__WHAT THE TASK ASKS__. Set down only these lines, exactly: the line containing "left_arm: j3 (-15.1" and all lines through the end of the data below. Omit pictures.

BEGIN PROVIDED MATERIAL

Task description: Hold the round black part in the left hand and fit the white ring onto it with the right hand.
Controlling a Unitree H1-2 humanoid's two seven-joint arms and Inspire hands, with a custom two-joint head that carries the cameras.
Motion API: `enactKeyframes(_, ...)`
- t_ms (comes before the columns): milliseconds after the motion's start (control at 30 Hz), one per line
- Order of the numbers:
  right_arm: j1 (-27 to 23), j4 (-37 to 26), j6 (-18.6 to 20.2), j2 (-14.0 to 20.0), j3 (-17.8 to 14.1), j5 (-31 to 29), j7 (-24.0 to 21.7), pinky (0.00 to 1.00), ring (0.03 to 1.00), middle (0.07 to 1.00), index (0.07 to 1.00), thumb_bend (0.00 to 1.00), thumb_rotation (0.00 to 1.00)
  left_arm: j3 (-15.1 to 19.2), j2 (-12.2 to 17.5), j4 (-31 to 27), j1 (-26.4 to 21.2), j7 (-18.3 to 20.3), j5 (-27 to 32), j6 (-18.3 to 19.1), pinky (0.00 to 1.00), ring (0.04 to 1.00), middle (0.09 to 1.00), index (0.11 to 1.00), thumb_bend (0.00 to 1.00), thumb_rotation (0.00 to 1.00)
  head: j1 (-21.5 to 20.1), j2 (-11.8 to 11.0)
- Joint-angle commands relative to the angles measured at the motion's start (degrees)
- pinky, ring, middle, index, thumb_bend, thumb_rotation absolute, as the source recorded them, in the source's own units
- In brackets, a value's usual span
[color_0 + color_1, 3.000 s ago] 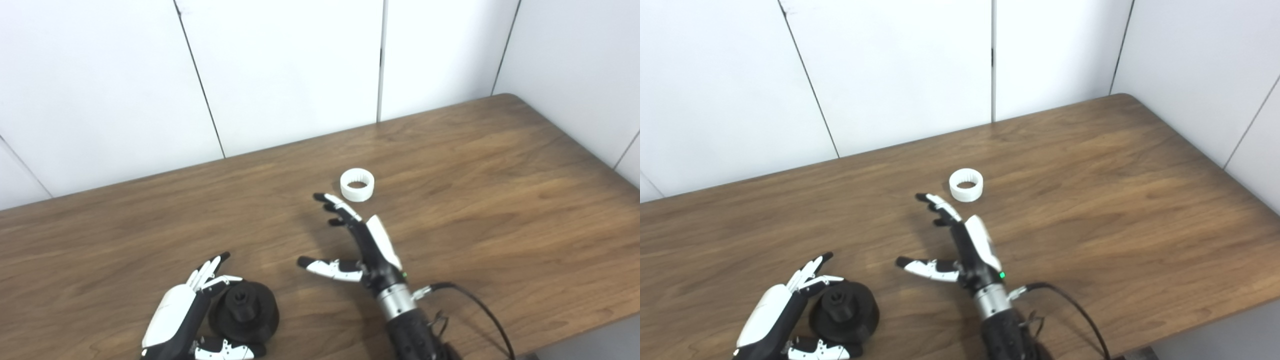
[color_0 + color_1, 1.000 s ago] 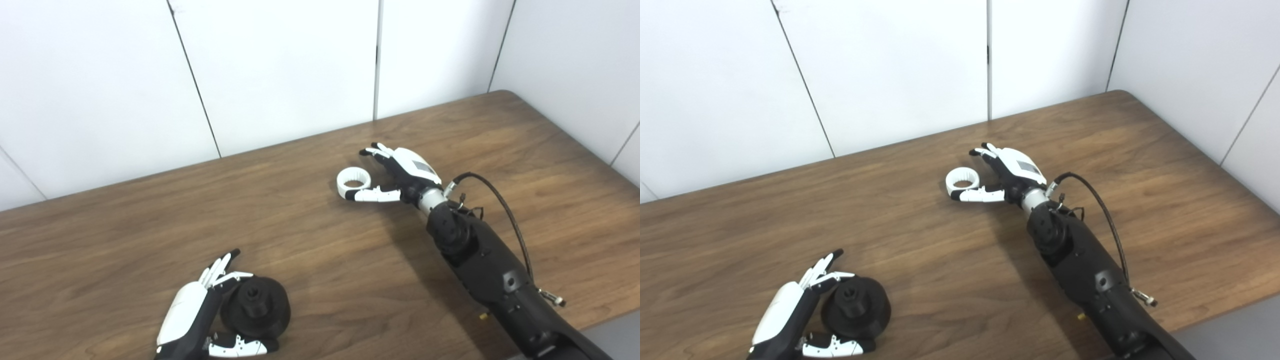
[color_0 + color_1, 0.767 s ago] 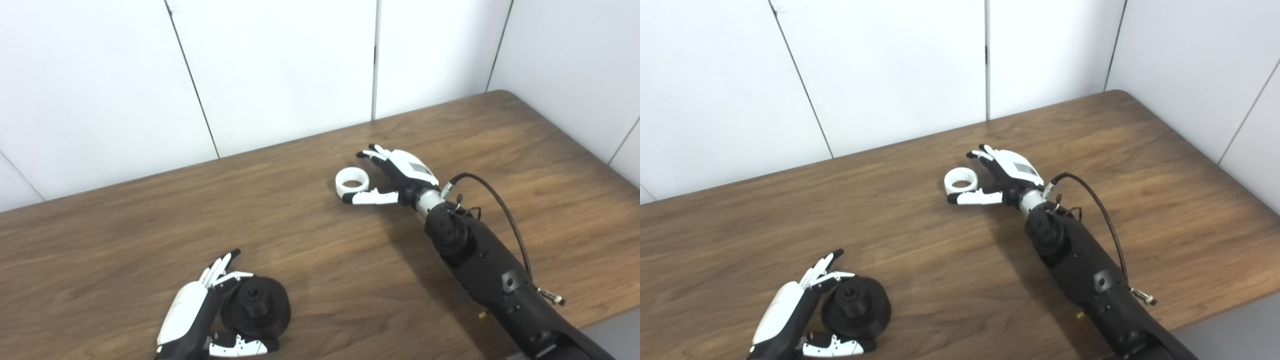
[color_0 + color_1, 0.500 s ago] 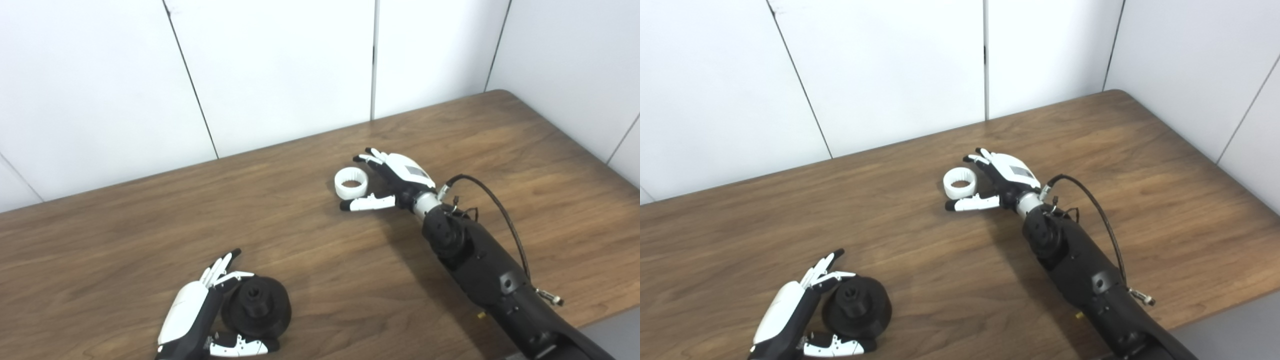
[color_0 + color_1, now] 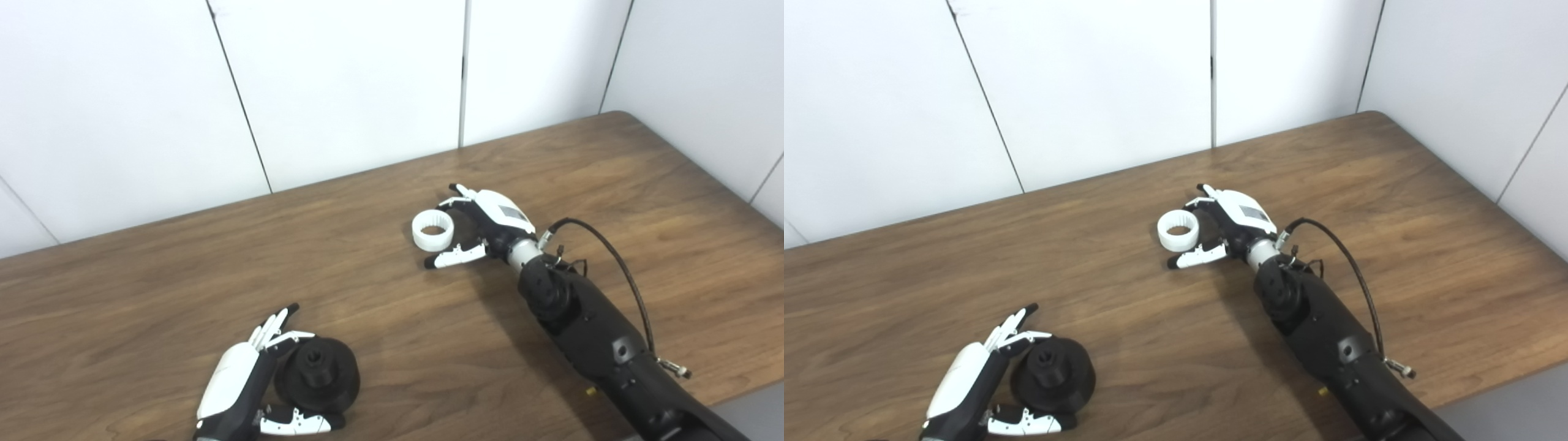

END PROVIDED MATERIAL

__EXPECTED ANSWER__.
  left_arm: j3 (-15.1 to 19.2), j2 (-12.2 to 17.5), j4 (-31 to 27), j1 (-26.4 to 21.2), j7 (-18.3 to 20.3), j5 (-27 to 32), j6 (-18.3 to 19.1), pinky (0.00 to 1.00), ring (0.04 to 1.00), middle (0.09 to 1.00), index (0.11 to 1.00), thumb_bend (0.00 to 1.00), thumb_rotation (0.00 to 1.00)
  head: j1 (-21.5 to 20.1), j2 (-11.8 to 11.0)
- Joint-angle commands relative to the angles measured at the motion's start (degrees)
- pinky, ring, middle, index, thumb_bend, thumb_rotation absolute, as the source recorded them, in the source's own units
- In brackets, a value's usual span
[color_0 + color_1, 3.000 s ago] 
[color_0 + color_1, 1.000 s ago] 
[color_0 + color_1, 0.767 s ago] 
[color_0 + color_1, 0.500 s ago] 
[color_0 + color_1, now] 

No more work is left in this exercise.